Oscar winner Emma Stone has long been an advocate for mental health awareness, and now, the actress is discussing her own battles anxiety for the sake of a new campaign. Stone, who has similarly opened up in the past, said in new video that while she is now "living a pretty normal and exciting and vibrant life," she didn't always think she would be able to.
In the People exclusive video for the Child Mind Institute, a nonprofit dedicated to transforming the lives of children and families living with mental health and learning disorders, Emma revealed what she would tell her younger self about dealing with anxiety.

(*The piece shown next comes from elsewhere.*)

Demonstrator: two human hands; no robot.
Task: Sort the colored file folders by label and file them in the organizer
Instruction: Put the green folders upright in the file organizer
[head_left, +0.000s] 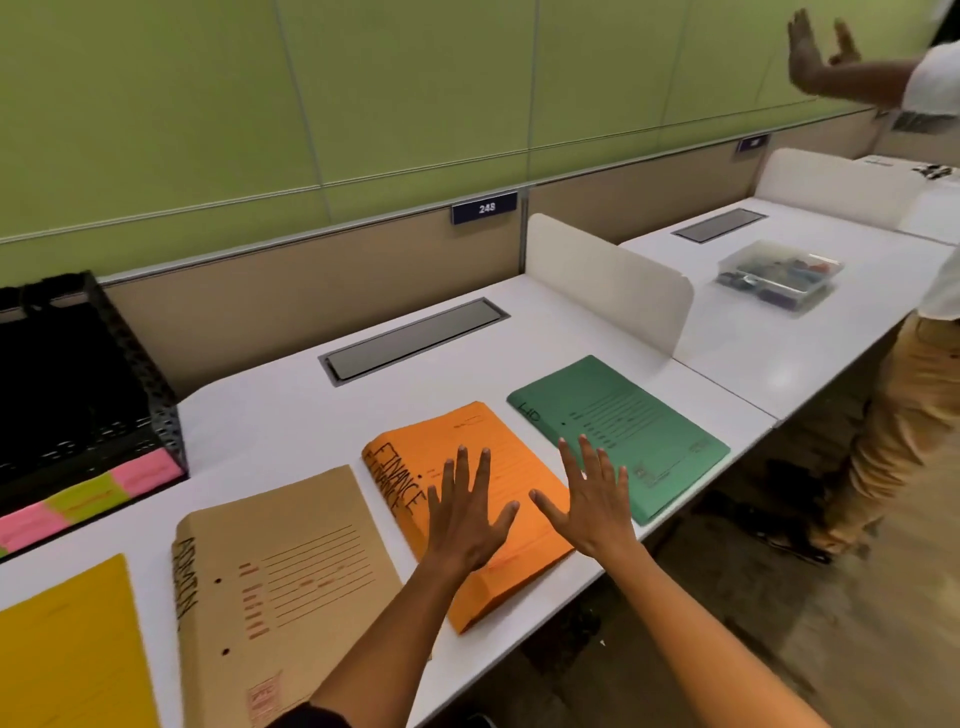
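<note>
- 4 folders lie in a row near the front edge of the desk (291, 415), each apart from its neighbours: yellow folder (67, 649) far left, tan folder (280, 571) lettered ADMIN, orange folder (467, 499) lettered FINANCE, green folder (618, 436) far right with a short label I cannot read for sure.
- Orange looks like more than 1 folder stacked, since FINANCE shows twice along the spine edge; judge it as a small pile.
- Organizer (88, 395): a black mesh tray at the desk's left, well apart from the hands. Its inside is dark and I cannot tell what it holds. Pink and green sticky notes (88, 499) line its front edge, likely slot labels, though their writing is blurred.
- Clear box (779, 275) on the next desk holds small coloured items, too blurred to name.
- Left hand (465, 512) hovers spread and flat over the orange folder; whether it touches is unclear. Right hand (592, 506) is spread, holding nothing, above the gap between orange and green.
- No folder seems filed yet, so the step in hand is probably picking the first. To do it well: read each label, match it to a sticky note, square the orange pile with both hands, lift by the spine so the pile stays together, then carry it left to the tray.
- A second person (883, 83) stands at the right, hands raised.
</note>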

"[Anxiety] has always been something that I’ve lived with and it flares up in big ways at different times in my life," she said. "Sometimes while it’s happening, like while I’m in a phase of real turmoil, or the anxiety is very strong, it feels like it’s never gonna end — but it does."

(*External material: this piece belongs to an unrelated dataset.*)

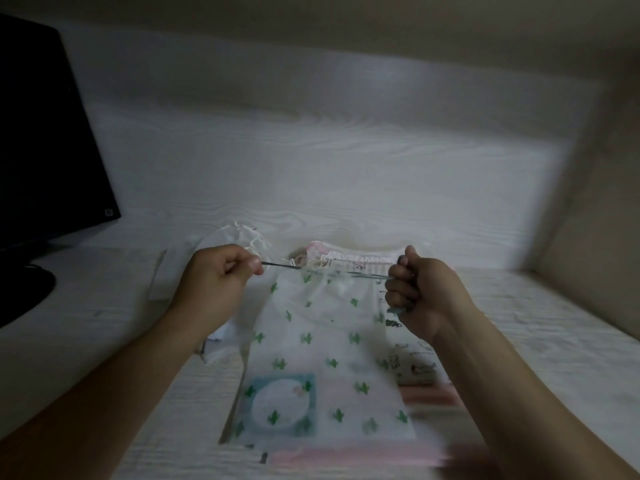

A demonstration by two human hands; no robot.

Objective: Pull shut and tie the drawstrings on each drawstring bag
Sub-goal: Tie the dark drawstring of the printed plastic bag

Stone specifically notes that over the years, she's been able to manage her anxiety with the help of a therapist and cognitive behavioral tools like meditation. But while she feels in control of her anxiety now, the actress confessed that when she was younger, she thought it might hold her back from moving away from home — and thus, her support system — and prevent her from leading a "normal" life.
"It ebbs and flows in such a way that as I've gotten older I've learned how to manage it with so many tools and there are so many tools you can learn for it.... I truly, as a kid, did not think I would ever be able to move away from home or be apart from people that I had separation anxiety with."
Another major tool that has helped Stone cope with anxiety: acting, of course. In an interview with The Hollywood Reporter in January, the actress revealed that pretending to be someone else on stage (and eventually, on screen) helped ease many of the mental health symptoms she experienced at a young age.
And even though she still copes with anxiety today, Stone said that she's now more aware of what she needs to do to in order to care for herself, and that's reassuring in itself.
"It’s so nice to know in those moments of real intensity that it will shift and it will change and there’s a lot I can do to help myself," she said.